My other gripe is on updating apps. Since we’re still in the early stage of Droid application development, a lot of programmers are pushing frequent updates to their apps. This is great from a “shiny new toy” perspective, but getting annoying from a “stop showing me lots of alerts” perspective. Also, there’s no way to update multiple apps simultaneously, nor auto-update an app. And, since most developers at present are not displaying changelogs it’s hard to figure out if the update is worthwhile or not. Further, it’s very unclear as to whether or not the comments/rating on an app are relative to the most current version or not. Lastly, and most dominant in the category of “how I know this is a Droid and not an iPhone experience,” every time I update an app, I see the warnings about that app. Every. Time.

3. Buying, Rating, and Uninstalling Apps

Rating applications is easy, but … needs more criteria. My rating should get tied to the specific version of the app, and the platform I’m using as well. Overall the rating/comment system is fairly thin, and could use improvement.

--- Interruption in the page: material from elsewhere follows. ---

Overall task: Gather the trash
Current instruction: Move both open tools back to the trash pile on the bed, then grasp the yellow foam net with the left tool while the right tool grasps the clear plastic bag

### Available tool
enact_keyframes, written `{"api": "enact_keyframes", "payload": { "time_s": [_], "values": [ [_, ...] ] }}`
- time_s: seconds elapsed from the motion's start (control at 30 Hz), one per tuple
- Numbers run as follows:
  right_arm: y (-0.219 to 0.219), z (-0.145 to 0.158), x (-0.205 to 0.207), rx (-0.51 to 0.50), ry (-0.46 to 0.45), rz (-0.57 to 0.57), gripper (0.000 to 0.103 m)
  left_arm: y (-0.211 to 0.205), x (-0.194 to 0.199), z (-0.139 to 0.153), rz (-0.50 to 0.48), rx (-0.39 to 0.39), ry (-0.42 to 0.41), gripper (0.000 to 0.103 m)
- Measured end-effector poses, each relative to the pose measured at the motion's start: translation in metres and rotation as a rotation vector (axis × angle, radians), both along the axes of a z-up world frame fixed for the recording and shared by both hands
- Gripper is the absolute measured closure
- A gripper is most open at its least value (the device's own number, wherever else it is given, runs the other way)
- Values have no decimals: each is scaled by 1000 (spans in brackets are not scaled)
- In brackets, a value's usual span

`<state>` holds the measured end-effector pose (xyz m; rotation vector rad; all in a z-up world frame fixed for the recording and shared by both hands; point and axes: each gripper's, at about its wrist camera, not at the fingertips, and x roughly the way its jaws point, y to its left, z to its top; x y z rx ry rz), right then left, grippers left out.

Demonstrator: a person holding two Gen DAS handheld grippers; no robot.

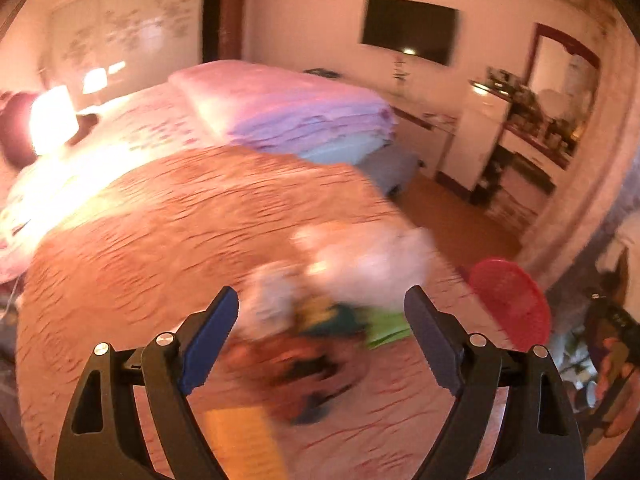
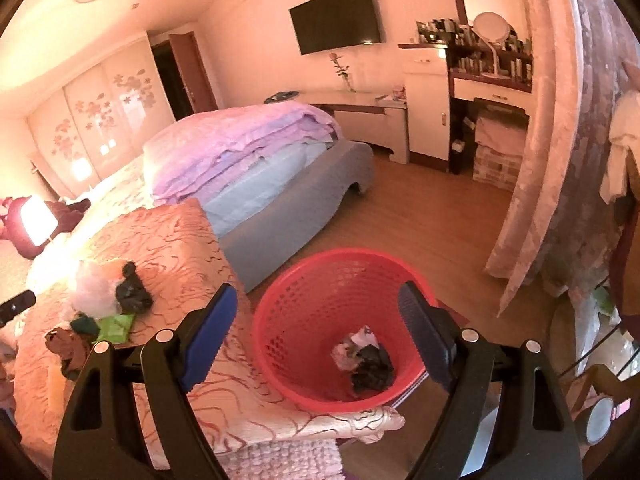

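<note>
Trash pile (image 2: 104,312) on our orange bedspread (image 2: 180,240), red basket (image 2: 304,280) beside it holding crumpled scraps (image 2: 362,360), our left gripper (image 1: 322,320) and right gripper (image 2: 318,318) spread wide, both empty.

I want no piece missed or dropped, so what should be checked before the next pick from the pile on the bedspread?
1. Left gripper empty, jaws wide: ok.
2. Right gripper empty above the red basket: ok.
3. Red basket has room; only a few crumpled pieces at its bottom: ok.
4. Trash pile left on the orange bedspread: not ok, uncollected.
5. Left wrist view sharp enough to pick a target: not ok, blurred.
6. Basket stands stably: cannot tell.
</note>
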<state>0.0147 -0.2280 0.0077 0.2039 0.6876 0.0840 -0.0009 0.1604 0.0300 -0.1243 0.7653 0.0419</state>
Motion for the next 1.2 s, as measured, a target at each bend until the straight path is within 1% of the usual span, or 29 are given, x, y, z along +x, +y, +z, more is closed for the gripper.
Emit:
{"api": "enact_keyframes", "payload": {
  "time_s": [0.13, 0.2, 0.3, 0.47, 0.5, 0.53, 0.57, 0.6, 0.67, 0.7, 0.73, 0.77, 0.93, 1.07, 1.2],
  "values": [
    [13, 2, -1, 2, 0, 33, 23, 39, -24, -13, 86, -20, 41, 21],
    [20, 1, -1, 3, 3, 49, 23, 49, -34, -22, 98, -43, 63, 21],
    [30, 2, -3, 3, 7, 73, 23, 51, -47, -40, 83, -73, 100, 21],
    [42, 2, -6, -1, 9, 103, 23, 34, -57, -71, 39, -63, 172, 22],
    [44, 3, -6, -2, 9, 107, 23, 32, -56, -74, 37, -60, 179, 27],
    [45, 3, -6, -1, 10, 111, 23, 32, -55, -77, 34, -61, 188, 36],
    [47, 3, -7, -2, 10, 113, 23, 34, -55, -80, 35, -67, 198, 40],
    [48, 2, -7, -2, 10, 114, 23, 35, -54, -83, 36, -73, 205, 48],
    [50, 2, -7, -2, 11, 117, 23, 35, -56, -86, 37, -66, 201, 51],
    [51, 2, -7, -2, 11, 119, 23, 34, -55, -86, 31, -62, 200, 55],
    [52, 2, -7, -3, 12, 121, 23, 33, -56, -86, 26, -58, 199, 62],
    [52, 1, -7, -5, 14, 123, 23, 32, -56, -85, 25, -56, 199, 64],
    [60, 0, -6, -10, 15, 147, 23, 33, -61, -81, 26, -70, 177, 85],
    [72, -1, -5, -13, 13, 178, 23, 36, -63, -70, 39, -55, 146, 88],
    [91, 1, -2, -4, 11, 243, 23, 45, -69, -52, 72, -57, 85, 88]
  ]
}}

Uninstalling applications from an Android device is one of the more awkward experiences of the system. There’s no “uninstaller”, instead you navigate back into the Market, find the app in My Downloads, then uninstall from there. This is mostly awkward because everything else in Droid is either a click-and-drag or a long-click – so the navigation/usage paradigm you learn by using the system all of a sudden doesn’t come into play. Now in reality I’m being a little dramatic, as once you’ve learned it, it’s easy, but it’s just another example of the kluge-like nature of the marketplace. Then again, if it’s so easy why does it take 9 steps on an eHow page (they don’t show the same path I use, but that’s also kind of the point)?

Some of the most irritating things are probably a consequence of having the OS run on a number of different devices. For example, I can’t get a barcode reader to work on my Pulse phone — each one failes to engage the camera. I suspect that they work fine on, say the HTC handset, or the Motorola Droid. Because Apple has an iron grip on their hardware, iPhone Apps don’t have this problem.

On the other hand, Jon Crowcroft — who is not an easy man to please — seems to like his HTC handset.